# WORK TASK:
Please repeat every line below exactly, from the first to the last.

===== PROVIDED MATERIAL

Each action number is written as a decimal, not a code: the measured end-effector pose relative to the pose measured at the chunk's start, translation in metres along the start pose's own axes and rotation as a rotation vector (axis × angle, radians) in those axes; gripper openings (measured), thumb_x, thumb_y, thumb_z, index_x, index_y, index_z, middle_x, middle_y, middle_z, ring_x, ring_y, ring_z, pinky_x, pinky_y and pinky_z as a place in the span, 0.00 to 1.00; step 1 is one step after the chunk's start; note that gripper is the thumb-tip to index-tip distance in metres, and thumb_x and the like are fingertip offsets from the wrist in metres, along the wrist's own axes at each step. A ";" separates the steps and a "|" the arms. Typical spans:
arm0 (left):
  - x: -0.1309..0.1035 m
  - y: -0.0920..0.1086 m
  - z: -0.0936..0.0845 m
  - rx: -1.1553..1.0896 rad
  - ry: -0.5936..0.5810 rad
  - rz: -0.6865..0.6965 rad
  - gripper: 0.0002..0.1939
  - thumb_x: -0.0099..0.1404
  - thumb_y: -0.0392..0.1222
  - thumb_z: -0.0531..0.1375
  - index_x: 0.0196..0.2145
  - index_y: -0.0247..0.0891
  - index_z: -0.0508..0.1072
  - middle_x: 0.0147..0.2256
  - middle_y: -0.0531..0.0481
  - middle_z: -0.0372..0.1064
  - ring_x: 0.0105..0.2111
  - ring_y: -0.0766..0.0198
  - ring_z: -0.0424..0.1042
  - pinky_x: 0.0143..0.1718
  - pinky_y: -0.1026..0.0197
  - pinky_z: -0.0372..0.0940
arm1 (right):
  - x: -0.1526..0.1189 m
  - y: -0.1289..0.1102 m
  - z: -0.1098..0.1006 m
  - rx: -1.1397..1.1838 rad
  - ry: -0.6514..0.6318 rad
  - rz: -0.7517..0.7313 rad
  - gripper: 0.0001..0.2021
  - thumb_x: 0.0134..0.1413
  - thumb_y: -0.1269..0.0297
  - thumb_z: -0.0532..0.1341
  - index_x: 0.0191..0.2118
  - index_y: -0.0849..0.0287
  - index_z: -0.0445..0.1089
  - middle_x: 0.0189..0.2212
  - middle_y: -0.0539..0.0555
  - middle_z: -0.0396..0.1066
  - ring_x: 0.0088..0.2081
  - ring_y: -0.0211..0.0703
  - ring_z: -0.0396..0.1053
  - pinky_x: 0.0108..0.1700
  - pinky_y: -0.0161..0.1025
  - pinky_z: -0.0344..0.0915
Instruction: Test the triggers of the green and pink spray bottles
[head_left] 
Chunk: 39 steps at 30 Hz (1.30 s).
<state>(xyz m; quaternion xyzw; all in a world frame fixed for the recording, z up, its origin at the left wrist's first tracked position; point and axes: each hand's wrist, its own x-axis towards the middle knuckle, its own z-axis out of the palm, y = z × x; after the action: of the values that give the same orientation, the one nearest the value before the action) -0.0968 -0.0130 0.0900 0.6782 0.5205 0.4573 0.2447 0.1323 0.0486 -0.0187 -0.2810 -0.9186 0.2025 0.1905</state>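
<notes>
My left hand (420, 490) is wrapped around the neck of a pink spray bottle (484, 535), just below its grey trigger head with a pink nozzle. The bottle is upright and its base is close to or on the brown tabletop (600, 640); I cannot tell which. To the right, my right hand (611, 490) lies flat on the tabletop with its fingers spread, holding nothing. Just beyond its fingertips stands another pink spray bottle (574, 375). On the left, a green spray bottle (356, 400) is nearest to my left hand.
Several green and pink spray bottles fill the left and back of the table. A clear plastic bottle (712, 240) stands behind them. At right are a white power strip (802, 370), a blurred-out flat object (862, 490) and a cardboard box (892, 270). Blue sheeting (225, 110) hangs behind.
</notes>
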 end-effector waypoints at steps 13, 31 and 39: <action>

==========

# OUTPUT FOR THIS TASK:
Each action number is written as a decimal, not a code: the measured end-effector pose relative to the pose measured at the chunk's start, translation in metres along the start pose's own axes and rotation as a rotation vector (axis × angle, radians) in those axes; gripper openings (measured), thumb_x, thumb_y, thumb_z, index_x, index_y, index_z, middle_x, middle_y, middle_z, ring_x, ring_y, ring_z, pinky_x, pinky_y and pinky_z as a place in the span, 0.00 to 1.00; step 1 is one step after the chunk's start; note that gripper is the thumb-tip to index-tip distance in metres, and thumb_x and the like are fingertip offsets from the wrist in metres, along the wrist's own axes at each step. A ";" separates the steps and a "|" the arms. Typical spans:
arm0 (left):
  - x: -0.1309..0.1035 m
  - y: -0.0920..0.1086 m
  - z: -0.0936..0.0845 m
  - rx: -1.1553..1.0896 rad
  - ry: -0.5936..0.5810 rad
  - rz: -0.6865..0.6965 rad
  - gripper: 0.0002..0.1939
  - thumb_x: -0.0099..0.1404
  - thumb_y: -0.0392..0.1222
  - thumb_z: -0.0531..0.1375
  - index_x: 0.0196..0.2145
  - index_y: -0.0247..0.0891
  - index_z: -0.0508..0.1072
  - middle_x: 0.0147..0.2256
  - middle_y: -0.0531..0.0481
  - middle_z: -0.0372..0.1064
  - ring_x: 0.0105..0.2111
  - ring_y: -0.0766..0.0198
  - ring_z: -0.0424..0.1042
  - pinky_x: 0.0143..0.1718
  - pinky_y: -0.1026..0.0197
  - pinky_z: -0.0372..0.0940
arm1 (right):
  - x: -0.1526..0.1189 m
  - y: -0.1289..0.1102 m
  - z: -0.1098..0.1006 m
  - rx: -1.1397..1.1838 rad
  - ry: -0.6514..0.6318 rad
  - rz: -0.7517..0.7313 rad
  - gripper: 0.0001..0.2021
  - thumb_x: 0.0134..0.1413
  - thumb_y: -0.1269..0.0297
  - thumb_z: -0.0532..0.1341
  - index_x: 0.0191..0.2118
  - index_y: -0.0849..0.0287
  - index_z: -0.0445..0.1089
  - middle_x: 0.0189..0.2212
  - middle_y: -0.0539..0.0555
  - middle_z: -0.0396..0.1066
  - ring_x: 0.0088..0.2081
  - ring_y: -0.0211..0.0703
  - ring_z: -0.0396..0.1053
  - pinky_x: 0.0108..0.1700
  - pinky_y: -0.0161..0.1025
  - pinky_z: -0.0344..0.0915
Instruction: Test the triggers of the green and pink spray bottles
[head_left] 
Chunk: 39 steps at 30 Hz (1.30 s).
<state>(xyz m; quaternion xyzw; all in a world frame fixed for the recording, z up, its origin at the left wrist's first tracked position; point and axes: each hand's wrist, its own x-axis towards the middle knuckle, its own z-axis out of the palm, y = z × x; after the action: of the values that give the same orientation, the one nearest the value before the action) -0.0968 -0.0130 0.0900 0.6782 0.5205 0.4573 0.2447 0.1323 0.0486 -0.0187 -0.2810 -0.9186 0.2025 0.1905</state>
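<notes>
My left hand (420, 490) is wrapped around the neck of a pink spray bottle (484, 535), just below its grey trigger head with a pink nozzle. The bottle is upright and its base is close to or on the brown tabletop (600, 640); I cannot tell which. To the right, my right hand (611, 490) lies flat on the tabletop with its fingers spread, holding nothing. Just beyond its fingertips stands another pink spray bottle (574, 375). On the left, a green spray bottle (356, 400) is nearest to my left hand.
Several green and pink spray bottles fill the left and back of the table. A clear plastic bottle (712, 240) stands behind them. At right are a white power strip (802, 370), a blurred-out flat object (862, 490) and a cardboard box (892, 270). Blue sheeting (225, 110) hangs behind.
</notes>
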 end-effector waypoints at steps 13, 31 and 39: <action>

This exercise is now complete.